Aim of the exercise:
Could you please output all of the records exactly?

**** Records to use ****

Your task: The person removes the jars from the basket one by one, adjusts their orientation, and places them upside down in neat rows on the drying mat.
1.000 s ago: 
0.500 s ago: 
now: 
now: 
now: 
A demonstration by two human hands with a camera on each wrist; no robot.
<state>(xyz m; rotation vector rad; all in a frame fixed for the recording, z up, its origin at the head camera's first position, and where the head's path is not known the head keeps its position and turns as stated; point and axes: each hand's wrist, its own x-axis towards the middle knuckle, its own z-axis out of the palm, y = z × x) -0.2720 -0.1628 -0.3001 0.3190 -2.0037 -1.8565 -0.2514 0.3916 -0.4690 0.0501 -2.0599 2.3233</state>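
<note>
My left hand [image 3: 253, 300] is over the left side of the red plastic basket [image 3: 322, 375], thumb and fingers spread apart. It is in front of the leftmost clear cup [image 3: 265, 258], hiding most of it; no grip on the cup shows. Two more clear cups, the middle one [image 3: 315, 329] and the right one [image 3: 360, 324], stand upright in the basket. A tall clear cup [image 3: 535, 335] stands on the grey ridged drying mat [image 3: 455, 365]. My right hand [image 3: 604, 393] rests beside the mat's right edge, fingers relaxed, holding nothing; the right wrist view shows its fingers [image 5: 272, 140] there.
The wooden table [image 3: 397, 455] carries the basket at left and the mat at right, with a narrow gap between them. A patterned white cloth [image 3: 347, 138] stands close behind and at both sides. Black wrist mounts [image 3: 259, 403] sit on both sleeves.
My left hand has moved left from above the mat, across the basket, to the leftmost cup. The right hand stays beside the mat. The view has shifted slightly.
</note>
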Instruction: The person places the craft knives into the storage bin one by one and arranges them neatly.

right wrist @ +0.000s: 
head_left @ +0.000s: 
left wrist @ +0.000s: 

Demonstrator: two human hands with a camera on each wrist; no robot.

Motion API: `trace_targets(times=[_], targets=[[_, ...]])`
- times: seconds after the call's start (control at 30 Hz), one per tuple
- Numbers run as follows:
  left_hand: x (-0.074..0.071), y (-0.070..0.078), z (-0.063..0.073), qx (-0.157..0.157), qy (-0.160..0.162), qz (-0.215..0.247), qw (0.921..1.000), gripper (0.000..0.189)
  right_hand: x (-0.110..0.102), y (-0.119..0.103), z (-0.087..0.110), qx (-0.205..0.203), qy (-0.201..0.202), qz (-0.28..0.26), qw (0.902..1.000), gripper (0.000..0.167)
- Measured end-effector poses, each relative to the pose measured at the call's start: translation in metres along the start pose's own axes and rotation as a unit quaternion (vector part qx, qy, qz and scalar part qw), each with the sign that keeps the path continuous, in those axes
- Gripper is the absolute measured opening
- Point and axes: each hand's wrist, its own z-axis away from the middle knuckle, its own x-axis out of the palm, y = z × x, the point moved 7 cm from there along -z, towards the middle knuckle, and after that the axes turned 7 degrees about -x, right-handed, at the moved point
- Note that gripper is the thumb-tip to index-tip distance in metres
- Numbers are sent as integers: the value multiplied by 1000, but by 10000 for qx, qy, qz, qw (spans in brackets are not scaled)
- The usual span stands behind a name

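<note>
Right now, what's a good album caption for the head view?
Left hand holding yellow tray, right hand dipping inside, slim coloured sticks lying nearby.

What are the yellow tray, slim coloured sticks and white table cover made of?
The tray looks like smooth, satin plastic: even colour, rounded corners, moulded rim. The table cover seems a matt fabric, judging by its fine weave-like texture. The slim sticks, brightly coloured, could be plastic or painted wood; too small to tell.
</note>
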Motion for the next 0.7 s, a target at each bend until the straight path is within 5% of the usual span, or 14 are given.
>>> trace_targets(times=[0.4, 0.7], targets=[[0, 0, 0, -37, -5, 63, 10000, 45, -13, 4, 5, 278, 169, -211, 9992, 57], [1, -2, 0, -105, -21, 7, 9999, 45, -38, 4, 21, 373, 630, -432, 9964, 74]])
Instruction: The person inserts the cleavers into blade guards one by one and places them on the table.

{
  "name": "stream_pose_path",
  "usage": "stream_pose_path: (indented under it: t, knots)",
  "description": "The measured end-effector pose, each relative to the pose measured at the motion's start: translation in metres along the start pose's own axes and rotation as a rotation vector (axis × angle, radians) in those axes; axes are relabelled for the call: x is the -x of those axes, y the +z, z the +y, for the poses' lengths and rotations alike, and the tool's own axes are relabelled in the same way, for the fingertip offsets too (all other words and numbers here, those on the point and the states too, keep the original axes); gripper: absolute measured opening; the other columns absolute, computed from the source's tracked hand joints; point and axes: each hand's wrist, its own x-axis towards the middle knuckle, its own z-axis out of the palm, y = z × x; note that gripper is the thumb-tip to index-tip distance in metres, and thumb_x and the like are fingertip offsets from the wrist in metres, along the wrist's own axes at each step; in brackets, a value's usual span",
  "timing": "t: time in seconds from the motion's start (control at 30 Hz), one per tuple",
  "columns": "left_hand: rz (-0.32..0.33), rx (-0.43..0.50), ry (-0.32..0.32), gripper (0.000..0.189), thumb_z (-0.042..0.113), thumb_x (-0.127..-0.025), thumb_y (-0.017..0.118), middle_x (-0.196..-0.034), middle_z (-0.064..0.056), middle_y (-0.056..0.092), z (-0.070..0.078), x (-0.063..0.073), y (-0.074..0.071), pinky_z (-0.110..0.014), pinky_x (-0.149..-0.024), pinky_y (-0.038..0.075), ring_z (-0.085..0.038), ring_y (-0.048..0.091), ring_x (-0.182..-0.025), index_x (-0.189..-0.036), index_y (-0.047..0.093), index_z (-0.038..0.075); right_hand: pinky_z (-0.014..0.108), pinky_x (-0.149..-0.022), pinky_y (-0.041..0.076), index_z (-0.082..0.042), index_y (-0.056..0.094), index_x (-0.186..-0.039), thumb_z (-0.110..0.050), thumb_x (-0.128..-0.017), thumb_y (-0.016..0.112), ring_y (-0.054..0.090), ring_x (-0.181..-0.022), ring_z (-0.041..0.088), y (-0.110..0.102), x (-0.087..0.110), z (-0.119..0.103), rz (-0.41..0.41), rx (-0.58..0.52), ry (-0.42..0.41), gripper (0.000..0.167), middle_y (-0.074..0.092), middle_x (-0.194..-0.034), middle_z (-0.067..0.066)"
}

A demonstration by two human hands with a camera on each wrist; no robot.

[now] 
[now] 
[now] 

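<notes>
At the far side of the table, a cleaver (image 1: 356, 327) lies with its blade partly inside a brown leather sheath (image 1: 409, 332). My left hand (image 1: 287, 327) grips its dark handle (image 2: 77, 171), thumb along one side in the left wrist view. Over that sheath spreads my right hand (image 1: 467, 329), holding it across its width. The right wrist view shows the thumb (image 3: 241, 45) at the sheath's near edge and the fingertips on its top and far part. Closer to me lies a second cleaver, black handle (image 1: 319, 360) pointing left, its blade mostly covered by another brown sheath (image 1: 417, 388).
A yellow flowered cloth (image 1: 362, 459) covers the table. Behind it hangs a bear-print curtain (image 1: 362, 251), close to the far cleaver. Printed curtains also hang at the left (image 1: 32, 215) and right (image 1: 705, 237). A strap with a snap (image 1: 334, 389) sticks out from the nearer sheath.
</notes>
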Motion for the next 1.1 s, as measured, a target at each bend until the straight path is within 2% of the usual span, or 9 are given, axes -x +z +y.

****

Response for this exercise:
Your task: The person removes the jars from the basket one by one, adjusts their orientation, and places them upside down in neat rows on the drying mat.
1.000 s ago: 
0.500 s ago: 
now: 
now: 
now: 
A demonstration by two human hands with a camera on each wrist; no robot.
<state>(xyz m; rotation vector rad; all in a frame fixed for the recording, z up, its origin at the head camera's first position, and where the head's path is not known the head keeps its position and turns as stated; point and axes: each hand's wrist, its own x-axis towards the middle knuckle, its own z-axis out of the palm, y = z × x) -0.2720 -0.1628 -0.3001 0.3190 -2.0037 -1.8565 -0.2514 0.3916 -0.4690 0.0501 -2.0599 2.3233</state>
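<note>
My left hand [image 3: 253, 300] is over the left side of the red plastic basket [image 3: 322, 375], thumb and fingers spread apart. It is in front of the leftmost clear cup [image 3: 265, 258], hiding most of it; no grip on the cup shows. Two more clear cups, the middle one [image 3: 315, 329] and the right one [image 3: 360, 324], stand upright in the basket. A tall clear cup [image 3: 535, 335] stands on the grey ridged drying mat [image 3: 455, 365]. My right hand [image 3: 604, 393] rests beside the mat's right edge, fingers relaxed, holding nothing; the right wrist view shows its fingers [image 5: 272, 140] there.
The wooden table [image 3: 397, 455] carries the basket at left and the mat at right, with a narrow gap between them. A patterned white cloth [image 3: 347, 138] stands close behind and at both sides. Black wrist mounts [image 3: 259, 403] sit on both sleeves.
My left hand has moved left from above the mat, across the basket, to the leftmost cup. The right hand stays beside the mat. The view has shifted slightly.
</note>
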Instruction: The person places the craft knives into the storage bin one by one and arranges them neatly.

right wrist @ +0.000s: 
head_left @ +0.000s: 
left wrist @ +0.000s: 

Demonstrator: two human hands with a camera on each wrist; no robot.

Motion API: `trace_targets(times=[_], targets=[[_, ...]])`
- times: seconds after the call's start (control at 30 Hz), one per tuple
- Numbers run as follows:
  left_hand: x (-0.074..0.071), y (-0.070..0.078), z (-0.063..0.073), qx (-0.157..0.157), qy (-0.160..0.162), qz (-0.215..0.247), qw (0.921..1.000), gripper (0.000..0.189)
  right_hand: x (-0.110..0.102), y (-0.119..0.103), z (-0.087..0.110), qx (-0.205..0.203), qy (-0.201..0.202), qz (-0.28..0.26), qw (0.902..1.000), gripper (0.000..0.167)
- Measured end-effector poses, each relative to the pose measured at the call's start: translation in metres along the start pose's own axes and rotation as a unit quaternion (vector part qx, qy, qz and scalar part qw), each with the sign that keeps the path continuous, in those axes
- Gripper is the absolute measured opening
- Point and axes: each hand's wrist, its own z-axis away from the middle knuckle, its own x-axis out of the palm, y = z × x, the point moved 7 cm from there along -z, towards the middle knuckle, and after that the axes turned 7 degrees about -x, right-handed, at the moved point
- Note that gripper is the thumb-tip to index-tip distance in metres
- Numbers are sent as integers: the value multiplied by 1000, but by 10000 for qx, qy, qz, qw (spans in brackets are not scaled)
- The usual span stands behind a name

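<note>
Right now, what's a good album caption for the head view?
Left hand holding yellow tray, right hand dipping inside, slim coloured sticks lying nearby.

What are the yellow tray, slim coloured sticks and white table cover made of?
The tray looks like smooth, satin plastic: even colour, rounded corners, moulded rim. The table cover seems a matt fabric, judging by its fine weave-like texture. The slim sticks, brightly coloured, could be plastic or painted wood; too small to tell.
</note>
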Motion for the next 0.7 s, a target at each bend until the straight path is within 5% of the usual span, or 14 are given.
>>> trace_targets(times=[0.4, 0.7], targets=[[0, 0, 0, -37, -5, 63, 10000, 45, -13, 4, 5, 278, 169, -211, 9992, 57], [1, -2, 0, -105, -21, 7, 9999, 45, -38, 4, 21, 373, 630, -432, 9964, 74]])
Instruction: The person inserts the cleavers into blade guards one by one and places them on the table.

{
  "name": "stream_pose_path",
  "usage": "stream_pose_path: (indented under it: t, knots)",
  "description": "The measured end-effector pose, each relative to the pose measured at the motion's start: translation in metres along the start pose's own axes and rotation as a rotation vector (axis × angle, radians) in those axes; axes are relabelled for the call: x is the -x of those axes, y the +z, z the +y, for the poses' lengths and rotations alike, and the tool's own axes are relabelled in the same way, for the fingertip offsets too (all other words and numbers here, those on the point and the states too, keep the original axes); gripper: absolute measured opening; the other columns absolute, computed from the source's tracked hand joints; point and axes: each hand's wrist, its own x-axis towards the middle knuckle, its own z-axis out of the palm, y = z × x; note that gripper is the thumb-tip to index-tip distance in metres, and thumb_x and the like are fingertip offsets from the wrist in metres, along the wrist's own axes at each step; in brackets, a value's usual span",
  "timing": "t: time in seconds from the motion's start (control at 30 Hz), one per tuple",
  "columns": "left_hand: rz (-0.32..0.33), rx (-0.43..0.50), ry (-0.32..0.32), gripper (0.000..0.189), thumb_z (-0.042..0.113), thumb_x (-0.127..-0.025), thumb_y (-0.017..0.118), middle_x (-0.196..-0.034), middle_z (-0.064..0.056), middle_y (-0.056..0.092), z (-0.070..0.078), x (-0.063..0.073), y (-0.074..0.071), pinky_z (-0.110..0.014), pinky_x (-0.149..-0.024), pinky_y (-0.038..0.075), ring_z (-0.085..0.038), ring_y (-0.048..0.091), ring_x (-0.182..-0.025), index_x (-0.189..-0.036), index_y (-0.047..0.093), index_z (-0.038..0.075); right_hand: pinky_z (-0.014..0.108), pinky_x (-0.149..-0.022), pinky_y (-0.041..0.076), index_z (-0.082..0.042), index_y (-0.056..0.094), index_x (-0.186..-0.039), thumb_z (-0.110..0.050), thumb_x (-0.128..-0.017), thumb_y (-0.016..0.112), ring_y (-0.054..0.090), ring_x (-0.181..-0.022), ring_z (-0.041..0.088), y (-0.110..0.102), x (-0.087..0.110), z (-0.119..0.103), rz (-0.41..0.41), rx (-0.58..0.52), ry (-0.42..0.41), gripper (0.000..0.167), middle_y (-0.074..0.092), middle_x (-0.194..-0.034), middle_z (-0.067..0.066)"
}

A demonstration by two human hands with a camera on each wrist; no robot.

[now] 
[now] 
[now] 

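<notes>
At the far side of the table, a cleaver (image 1: 356, 327) lies with its blade partly inside a brown leather sheath (image 1: 409, 332). My left hand (image 1: 287, 327) grips its dark handle (image 2: 77, 171), thumb along one side in the left wrist view. Over that sheath spreads my right hand (image 1: 467, 329), holding it across its width. The right wrist view shows the thumb (image 3: 241, 45) at the sheath's near edge and the fingertips on its top and far part. Closer to me lies a second cleaver, black handle (image 1: 319, 360) pointing left, its blade mostly covered by another brown sheath (image 1: 417, 388).
A yellow flowered cloth (image 1: 362, 459) covers the table. Behind it hangs a bear-print curtain (image 1: 362, 251), close to the far cleaver. Printed curtains also hang at the left (image 1: 32, 215) and right (image 1: 705, 237). A strap with a snap (image 1: 334, 389) sticks out from the nearer sheath.
</notes>
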Motion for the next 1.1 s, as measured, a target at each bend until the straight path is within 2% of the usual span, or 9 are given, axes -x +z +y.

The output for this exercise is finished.